*Aim of the exercise*
Please output, exactly and without pictures, the lines from the opening of the listing below through the line containing "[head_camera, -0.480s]", both included.

Stored data below:

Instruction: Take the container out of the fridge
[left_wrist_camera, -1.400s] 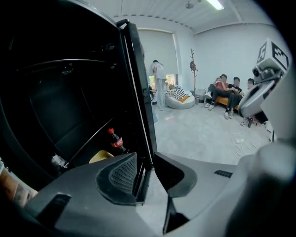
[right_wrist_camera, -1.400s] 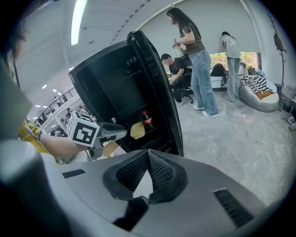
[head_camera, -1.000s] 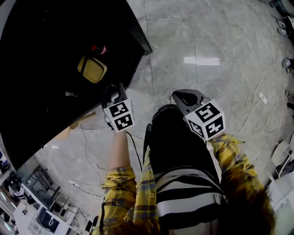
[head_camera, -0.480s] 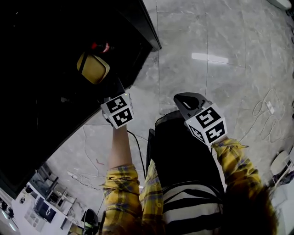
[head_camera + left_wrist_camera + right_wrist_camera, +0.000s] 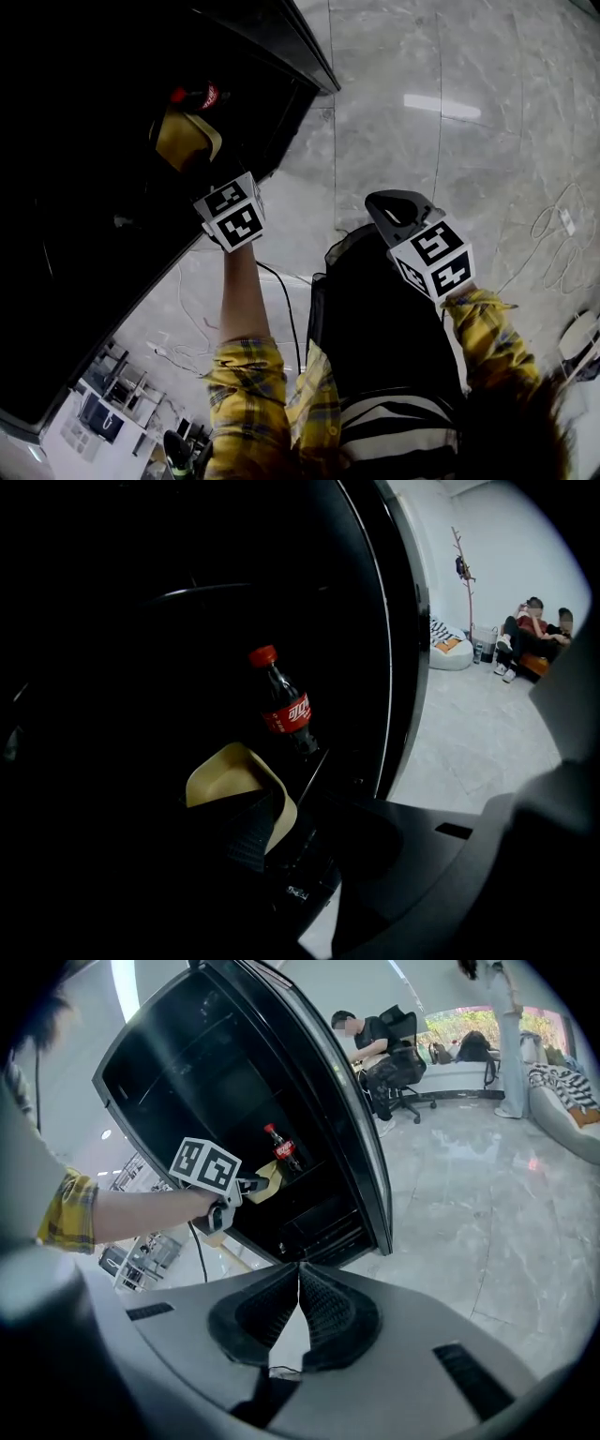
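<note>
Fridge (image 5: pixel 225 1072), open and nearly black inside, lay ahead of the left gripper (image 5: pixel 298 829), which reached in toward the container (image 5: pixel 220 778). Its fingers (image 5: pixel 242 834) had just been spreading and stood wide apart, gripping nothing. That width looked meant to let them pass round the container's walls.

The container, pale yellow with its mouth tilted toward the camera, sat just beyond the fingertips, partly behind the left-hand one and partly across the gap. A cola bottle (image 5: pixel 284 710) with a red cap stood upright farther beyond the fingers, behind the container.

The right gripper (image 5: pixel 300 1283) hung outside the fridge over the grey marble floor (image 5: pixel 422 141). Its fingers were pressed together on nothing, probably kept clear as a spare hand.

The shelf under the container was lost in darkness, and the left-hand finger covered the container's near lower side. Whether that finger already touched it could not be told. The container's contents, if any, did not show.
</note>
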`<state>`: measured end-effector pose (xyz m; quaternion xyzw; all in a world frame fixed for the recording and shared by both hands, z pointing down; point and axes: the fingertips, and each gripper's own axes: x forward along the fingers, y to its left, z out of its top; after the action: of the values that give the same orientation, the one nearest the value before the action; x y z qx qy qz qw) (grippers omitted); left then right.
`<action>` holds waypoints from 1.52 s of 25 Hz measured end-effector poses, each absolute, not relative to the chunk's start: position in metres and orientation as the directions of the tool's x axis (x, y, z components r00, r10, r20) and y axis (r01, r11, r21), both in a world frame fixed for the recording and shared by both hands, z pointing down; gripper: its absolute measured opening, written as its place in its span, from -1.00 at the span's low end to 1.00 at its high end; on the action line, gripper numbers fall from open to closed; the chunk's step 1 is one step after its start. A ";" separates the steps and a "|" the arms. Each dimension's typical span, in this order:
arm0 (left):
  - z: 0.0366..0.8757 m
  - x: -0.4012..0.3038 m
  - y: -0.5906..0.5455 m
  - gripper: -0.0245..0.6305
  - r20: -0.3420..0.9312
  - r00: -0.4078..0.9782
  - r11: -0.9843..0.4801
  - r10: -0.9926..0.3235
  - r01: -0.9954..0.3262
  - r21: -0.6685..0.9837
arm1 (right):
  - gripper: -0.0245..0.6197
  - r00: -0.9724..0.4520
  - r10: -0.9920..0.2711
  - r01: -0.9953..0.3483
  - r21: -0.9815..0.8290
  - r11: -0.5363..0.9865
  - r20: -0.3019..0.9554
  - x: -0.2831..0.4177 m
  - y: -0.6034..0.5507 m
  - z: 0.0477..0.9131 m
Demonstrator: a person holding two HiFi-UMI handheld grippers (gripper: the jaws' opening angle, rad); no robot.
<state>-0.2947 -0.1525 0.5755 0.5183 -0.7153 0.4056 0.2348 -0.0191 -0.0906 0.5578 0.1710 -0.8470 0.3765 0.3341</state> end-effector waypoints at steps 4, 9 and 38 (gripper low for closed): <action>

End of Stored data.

*Exercise response*
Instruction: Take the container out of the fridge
[left_wrist_camera, -1.400s] 
[right_wrist_camera, -1.400s] 
[head_camera, -1.000s] 
[head_camera, -0.480s] 

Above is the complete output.